Every time she seemed to find a moment of peace, a new, more terrible revelation from her past would come to light. And each new discovery, each new heartache, it affected him just as deeply. Her pain was his pain now.
He looked at the unconscious Delia on the bed, at her pale, beautiful face, so peaceful in sleep. He had stayed by her side all through the night, watching over her. He wrung out the last trace of water from the cloth and began to gently dab her sweaty face, pushing the damp strands of her dark hair back behind her ear.
Suddenly, Delia woke up with a sharp, terrified gasp, as if she had been pulled from a terrible nightmare.
Eric immediately began to pat her head, his touch gentle, his voice a low, soothing murmur. "Shhh, you're safe. You're alright."
"Eric," she said, her voice a small, scared sound as her eyes focused on his face.
"How are you feeling?" he asked.
"I don't know," she replied, her gaze distant, lost in the horror of her own thoughts. "Why? Why would the Baroness do that to me? To my mother?"
"Stop thinking about those things now," Eric said softly. "Why are you searching for a reason in a woman who has no reason? She is not the kind of person that we can ever truly understand."

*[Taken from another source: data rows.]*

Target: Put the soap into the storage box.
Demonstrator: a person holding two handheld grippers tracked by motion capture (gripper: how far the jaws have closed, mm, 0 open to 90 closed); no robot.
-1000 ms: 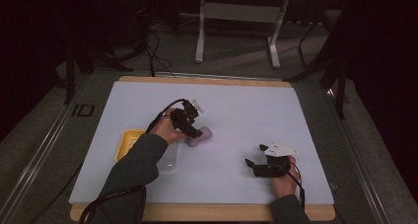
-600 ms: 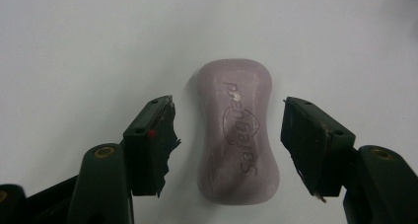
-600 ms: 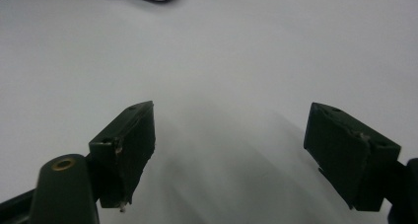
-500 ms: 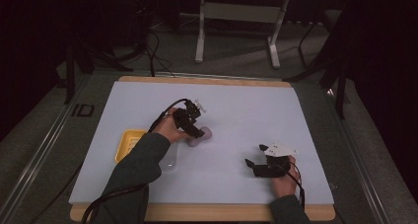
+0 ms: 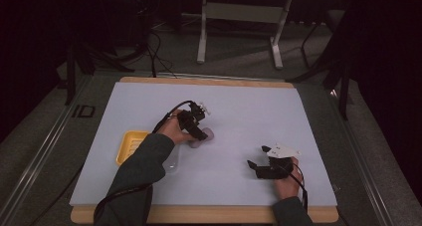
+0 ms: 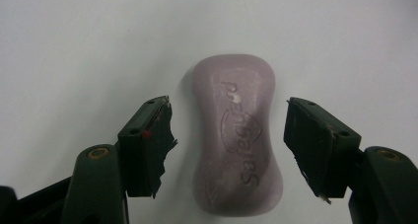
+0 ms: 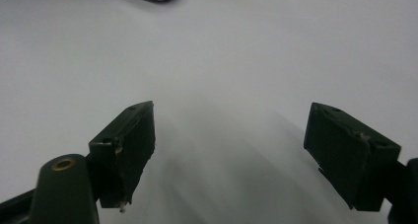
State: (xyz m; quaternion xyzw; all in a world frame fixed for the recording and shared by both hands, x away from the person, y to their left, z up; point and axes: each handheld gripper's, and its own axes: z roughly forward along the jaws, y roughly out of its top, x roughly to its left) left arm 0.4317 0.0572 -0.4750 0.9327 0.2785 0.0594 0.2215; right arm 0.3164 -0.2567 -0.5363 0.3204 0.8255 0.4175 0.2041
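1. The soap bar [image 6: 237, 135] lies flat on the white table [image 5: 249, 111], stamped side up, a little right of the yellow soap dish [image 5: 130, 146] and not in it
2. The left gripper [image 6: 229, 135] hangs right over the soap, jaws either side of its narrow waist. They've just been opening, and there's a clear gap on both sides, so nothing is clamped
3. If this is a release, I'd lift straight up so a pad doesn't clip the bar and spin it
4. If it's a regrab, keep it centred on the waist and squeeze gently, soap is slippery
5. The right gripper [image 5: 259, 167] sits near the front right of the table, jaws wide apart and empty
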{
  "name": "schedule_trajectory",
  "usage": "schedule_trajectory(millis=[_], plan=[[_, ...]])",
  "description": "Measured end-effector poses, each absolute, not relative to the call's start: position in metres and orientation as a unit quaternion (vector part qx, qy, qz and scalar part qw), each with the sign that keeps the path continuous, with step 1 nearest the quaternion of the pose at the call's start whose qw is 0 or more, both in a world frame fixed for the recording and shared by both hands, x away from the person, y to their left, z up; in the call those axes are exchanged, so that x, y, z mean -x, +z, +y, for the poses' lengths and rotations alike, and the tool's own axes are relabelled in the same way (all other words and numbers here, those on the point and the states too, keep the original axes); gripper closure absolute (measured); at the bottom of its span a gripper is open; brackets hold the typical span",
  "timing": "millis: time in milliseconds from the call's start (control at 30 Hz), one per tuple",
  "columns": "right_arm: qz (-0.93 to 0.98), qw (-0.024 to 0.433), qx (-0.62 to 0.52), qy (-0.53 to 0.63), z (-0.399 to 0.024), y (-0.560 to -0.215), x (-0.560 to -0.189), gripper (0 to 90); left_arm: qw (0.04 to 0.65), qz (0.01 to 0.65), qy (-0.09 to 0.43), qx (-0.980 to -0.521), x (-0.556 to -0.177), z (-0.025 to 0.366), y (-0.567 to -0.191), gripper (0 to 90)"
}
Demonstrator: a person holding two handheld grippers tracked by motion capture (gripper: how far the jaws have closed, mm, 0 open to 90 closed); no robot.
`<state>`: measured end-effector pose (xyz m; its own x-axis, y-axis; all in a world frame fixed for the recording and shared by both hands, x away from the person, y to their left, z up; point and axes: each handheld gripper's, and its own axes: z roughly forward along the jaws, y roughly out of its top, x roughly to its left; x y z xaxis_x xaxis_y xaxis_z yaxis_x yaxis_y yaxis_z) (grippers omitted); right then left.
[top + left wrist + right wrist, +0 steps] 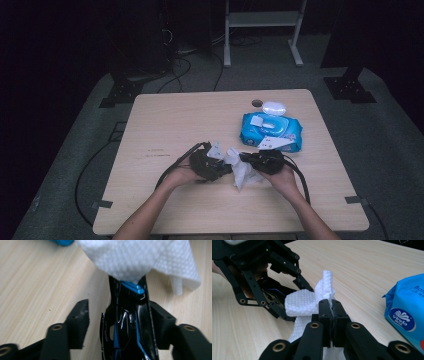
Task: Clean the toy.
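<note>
On the desk [165, 125], the left claw [220, 169] stands partly open around a glossy black-and-blue object [127, 322], one jaw beside it, the other well clear. A white wipe [242, 170] drapes over that object's tip. The right claw [331, 312] is clamped on the wipe. A blue wipe pack [272, 131] lies just beyond.

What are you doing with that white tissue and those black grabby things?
A person holds a gripper in each hand over the table. The right gripper is pinching a white wet wipe tightly. The left gripper has a shiny black and blue object between its jaws, and the wipe is draped over its tip. The blue wipes pack lies nearby.
</note>
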<state>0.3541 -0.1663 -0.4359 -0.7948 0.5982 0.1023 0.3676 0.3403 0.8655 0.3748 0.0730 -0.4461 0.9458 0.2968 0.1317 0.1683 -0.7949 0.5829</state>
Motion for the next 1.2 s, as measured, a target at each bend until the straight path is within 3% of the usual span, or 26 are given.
schedule_trajectory(millis=[133, 433, 700, 833, 933, 1200], plan=[[0.81, 0.117, -0.301, 0.489, -0.166, -0.437, -0.355, 87.2, 0.266, 0.11, 0.105, -0.952, -0.375, 0.068, -0.447, 53.8], [0.802, 0.12, -0.312, 0.495, -0.176, -0.435, -0.357, 87.3, 0.261, 0.1, 0.12, -0.953, -0.37, 0.066, -0.445, 56.1], [0.802, 0.096, -0.318, 0.496, -0.176, -0.441, -0.358, 87.4, 0.295, 0.117, 0.11, -0.942, -0.369, 0.072, -0.446, 56.1], [0.807, 0.094, -0.32, 0.487, -0.172, -0.446, -0.359, 87.3, 0.268, 0.123, 0.105, -0.95, -0.37, 0.067, -0.445, 55.3], [0.806, 0.096, -0.321, 0.488, -0.173, -0.446, -0.359, 87.3, 0.274, 0.127, 0.114, -0.947, -0.369, 0.065, -0.439, 47.7], [0.804, 0.097, -0.322, 0.49, -0.174, -0.444, -0.359, 87.3, 0.235, 0.134, 0.119, -0.955, -0.372, 0.048, -0.438, 42.6]])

"But why did all of those things have to happen to me?" she asked, her voice beginning to rise. "It wasn't enough that she killed my mother, but now she has tried to kill me, too. All of that hatred, all of that maltreatment, all of it… for no reason at all?"
She looked at him, her eyes now wide with a desperate, existential pain. "What sin did I commit in my past life that I was punished so harshly in this one? What did I possibly do to deserve all of these terrible things? Why did those things happen to me?"
Her voice was rising with every question, becoming a desperate, heartbroken cry. "Why?"
Eric dropped the damp towel. He got into the bed beside her and, without a word, he pulled her into a tight, strong hug. She returned the hug, her own arms wrapping around him, holding onto him as if he were the only solid thing in a world that was spinning out of control.
"Why?" she asked again, her voice now a low, muffled sob as she snuggled into his safe, warm embrace.